Checklist de atuação
- Identifique a norma processual de regência do órgão autuante antes de escolher o fundamento da tese.
- Liste os fatos que a autuação afirma e separe os que estão provados dos que estão apenas alegados pelo agente.
- Requeira, nominalmente, cada diligência necessária, com a finalidade probatória de cada uma exposta em uma linha.
- Formule quesitos sempre que pedir prova técnica, e avalie antes se a perícia favorece ou prejudica o cliente.
- Deduza todas as teses cabíveis, em capítulos autônomos, para obrigar o enfrentamento individualizado.
- Registre as datas de cada movimentação, para aferir a paralisação superior a três anos e a prescrição intercorrente.
- Guarde os protocolos e as decisões de indeferimento, que serão a prova do cerceamento na via judicial.
Perguntas frequentes
Verdade material e verdade real são a mesma coisa?
Sim, as expressões são usadas como sinônimas no processo administrativo. Ambas designam o dever de a Administração formar convicção sobre os fatos como efetivamente ocorreram, com poder de instrução de ofício, em oposição à verdade formal do processo civil, limitada ao que as partes alegaram e provaram nos autos.
A autoridade julgadora pode determinar prova que o autuado não pediu?
Pode, e em muitos casos deve.

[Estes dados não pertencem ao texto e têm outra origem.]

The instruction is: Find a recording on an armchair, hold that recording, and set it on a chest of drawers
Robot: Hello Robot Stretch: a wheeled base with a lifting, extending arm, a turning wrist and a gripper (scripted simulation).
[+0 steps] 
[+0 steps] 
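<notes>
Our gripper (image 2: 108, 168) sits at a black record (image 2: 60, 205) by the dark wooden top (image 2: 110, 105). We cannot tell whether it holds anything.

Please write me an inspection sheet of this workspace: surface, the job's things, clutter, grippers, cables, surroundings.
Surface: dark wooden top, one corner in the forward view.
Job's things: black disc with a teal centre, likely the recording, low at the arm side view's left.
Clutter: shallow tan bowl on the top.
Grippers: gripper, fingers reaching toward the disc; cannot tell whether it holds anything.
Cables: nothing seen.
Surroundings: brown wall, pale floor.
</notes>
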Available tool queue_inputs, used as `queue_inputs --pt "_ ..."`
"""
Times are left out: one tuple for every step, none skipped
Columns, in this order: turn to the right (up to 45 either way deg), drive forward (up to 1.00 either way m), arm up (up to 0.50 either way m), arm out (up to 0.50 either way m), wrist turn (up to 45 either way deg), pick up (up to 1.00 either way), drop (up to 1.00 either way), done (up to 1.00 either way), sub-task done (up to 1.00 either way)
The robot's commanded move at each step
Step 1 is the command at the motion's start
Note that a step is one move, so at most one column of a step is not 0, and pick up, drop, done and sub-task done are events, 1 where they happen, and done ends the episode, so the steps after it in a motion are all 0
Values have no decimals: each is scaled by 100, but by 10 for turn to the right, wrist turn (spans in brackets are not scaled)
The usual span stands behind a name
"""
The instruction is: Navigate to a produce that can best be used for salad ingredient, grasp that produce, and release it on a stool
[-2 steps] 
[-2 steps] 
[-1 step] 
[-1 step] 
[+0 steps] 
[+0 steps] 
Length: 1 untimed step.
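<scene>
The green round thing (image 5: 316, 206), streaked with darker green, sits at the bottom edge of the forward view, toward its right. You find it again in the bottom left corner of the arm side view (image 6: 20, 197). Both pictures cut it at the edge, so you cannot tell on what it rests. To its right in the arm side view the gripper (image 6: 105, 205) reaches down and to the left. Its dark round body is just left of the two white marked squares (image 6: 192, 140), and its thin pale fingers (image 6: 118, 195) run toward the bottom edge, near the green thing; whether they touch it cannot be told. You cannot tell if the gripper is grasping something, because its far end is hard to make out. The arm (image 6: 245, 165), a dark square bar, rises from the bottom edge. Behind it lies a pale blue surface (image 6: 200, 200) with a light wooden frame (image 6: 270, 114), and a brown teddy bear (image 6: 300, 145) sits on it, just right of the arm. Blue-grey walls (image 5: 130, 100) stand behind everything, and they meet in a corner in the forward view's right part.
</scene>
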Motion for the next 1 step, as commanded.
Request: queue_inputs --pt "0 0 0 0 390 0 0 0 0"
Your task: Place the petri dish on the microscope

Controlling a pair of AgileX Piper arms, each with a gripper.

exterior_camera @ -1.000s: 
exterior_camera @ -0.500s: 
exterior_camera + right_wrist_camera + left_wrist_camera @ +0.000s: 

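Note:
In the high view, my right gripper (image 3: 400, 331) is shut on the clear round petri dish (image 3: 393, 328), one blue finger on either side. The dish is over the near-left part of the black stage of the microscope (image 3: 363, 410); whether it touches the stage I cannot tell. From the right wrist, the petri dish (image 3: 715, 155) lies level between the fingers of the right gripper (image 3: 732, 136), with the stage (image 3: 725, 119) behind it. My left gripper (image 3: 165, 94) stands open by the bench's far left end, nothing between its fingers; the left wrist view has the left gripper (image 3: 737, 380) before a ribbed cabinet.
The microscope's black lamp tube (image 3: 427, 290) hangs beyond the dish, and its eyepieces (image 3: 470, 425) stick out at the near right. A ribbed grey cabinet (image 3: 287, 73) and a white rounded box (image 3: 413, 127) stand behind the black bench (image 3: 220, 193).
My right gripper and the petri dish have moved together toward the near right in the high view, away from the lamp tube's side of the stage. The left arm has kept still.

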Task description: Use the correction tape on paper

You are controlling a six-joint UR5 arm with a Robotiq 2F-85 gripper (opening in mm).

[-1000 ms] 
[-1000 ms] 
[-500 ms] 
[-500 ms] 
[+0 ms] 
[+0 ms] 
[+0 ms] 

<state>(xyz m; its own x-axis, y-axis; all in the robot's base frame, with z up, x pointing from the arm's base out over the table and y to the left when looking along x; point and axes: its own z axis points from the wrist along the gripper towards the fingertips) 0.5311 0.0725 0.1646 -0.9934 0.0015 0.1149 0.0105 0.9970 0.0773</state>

O art. 29 da Lei 9.784/99 autoriza a instrução de ofício no processo administrativo federal, e a mesma lógica decorre do dever de apurar nas normas locais. A prova determinada de ofício pode favorecer o autuado, razão pela qual a defesa deve indicar as diligências úteis mesmo sem requerê-las formalmente todas.
A oficialidade impede o arquivamento do processo por prescrição?
Ao contrário, é a oficialidade que a viabiliza. Como o impulso é dever da Administração, a paralisação por mais de três anos, pendente de julgamento ou despacho, gera a prescrição intercorrente do art. 1º, § 1º, da Lei 9.873/99, sem que o autuado precise ter provocado o andamento do feito.
O autuado precisa provar que não cometeu a infração?
Na esfera administrativa, a negativa isolada tende a não bastar. O art. 36 da Lei 9.784/99 atribui ao interessado a prova dos fatos que alega, e a jurisprudência trabalha com a presunção relativa de legitimidade do ato. A estratégia é atacar a apuração deficiente e, ao mesmo tempo, juntar a prova que estiver ao alcance do cliente.
Vale a pena pedir perícia na defesa administrativa?
Depende do caso concreto, e a decisão precede a redação da peça. A perícia é decisiva quando o cliente tem razão em um ponto técnico verificável, como situação consolidada, inexistência de curso d'água ou erro de medição. Quando os fatos são desfavoráveis, a prova técnica tende a confirmar e a detalhar a infração.
A violação da verdade material anula a decisão administrativa?
Anula quando resulta em decisão sem lastro probatório ou em indeferimento imotivado de diligência relevante. A tese se demonstra com o requerimento protocolado, a negativa sem fundamentação e a indicação precisa do fato que ficou por apurar. Sem esses três elementos, a alegação se resume a inconformismo com o resultado.